* YOUR ASSIGNMENT *
All the lines below should be set down exactly, with no picture carried into the copy.
※ ※ ※
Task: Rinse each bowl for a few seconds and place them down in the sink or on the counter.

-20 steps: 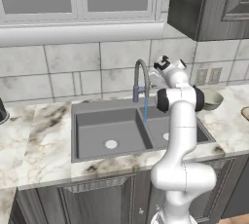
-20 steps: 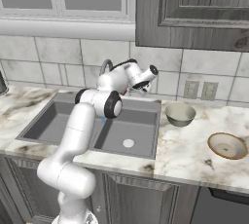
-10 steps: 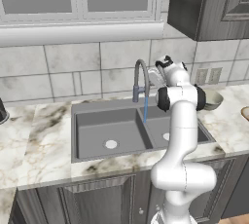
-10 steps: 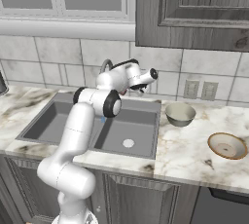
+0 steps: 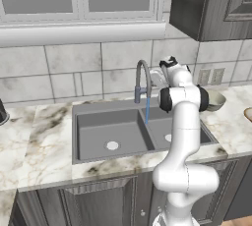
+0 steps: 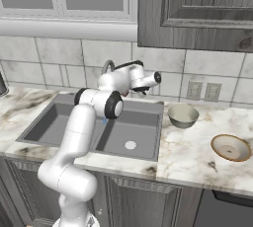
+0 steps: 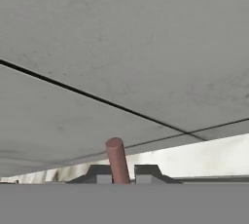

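My hand (image 7: 123, 173) was closed on the faucet's little reddish handle (image 7: 116, 159), up by the tiled wall behind the sink (image 5: 110, 127). Water (image 5: 147, 109) ran from the faucet (image 5: 141, 80) down into the sink. One bowl (image 6: 183, 115) sat on the counter (image 6: 195, 147) just right of the sink, and another bowl (image 6: 231, 147) sat farther right.

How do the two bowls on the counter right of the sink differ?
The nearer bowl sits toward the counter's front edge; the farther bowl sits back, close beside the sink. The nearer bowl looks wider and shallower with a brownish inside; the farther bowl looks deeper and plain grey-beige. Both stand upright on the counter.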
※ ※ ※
* OUTPUT FOR THIS EXERCISE *
Task: Rinse each bowl for a few seconds and place them down in the sink or on the counter.

-20 steps: 
-20 steps: 
-10 steps: 
-10 steps: 
+0 steps: 
+0 steps: 
+0 steps: 

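My hand (image 7: 123, 173) was closed on the faucet's little reddish handle (image 7: 116, 159), up by the tiled wall behind the sink (image 5: 110, 127). Water (image 5: 147, 109) ran from the faucet (image 5: 141, 80) down into the sink. One bowl (image 6: 183, 115) sat on the counter (image 6: 195, 147) just right of the sink, and another bowl (image 6: 231, 147) sat farther right.

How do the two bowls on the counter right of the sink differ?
The nearer bowl sits toward the counter's front edge; the farther bowl sits back, close beside the sink. The nearer bowl looks wider and shallower with a brownish inside; the farther bowl looks deeper and plain grey-beige. Both stand upright on the counter.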

There is no more to the output.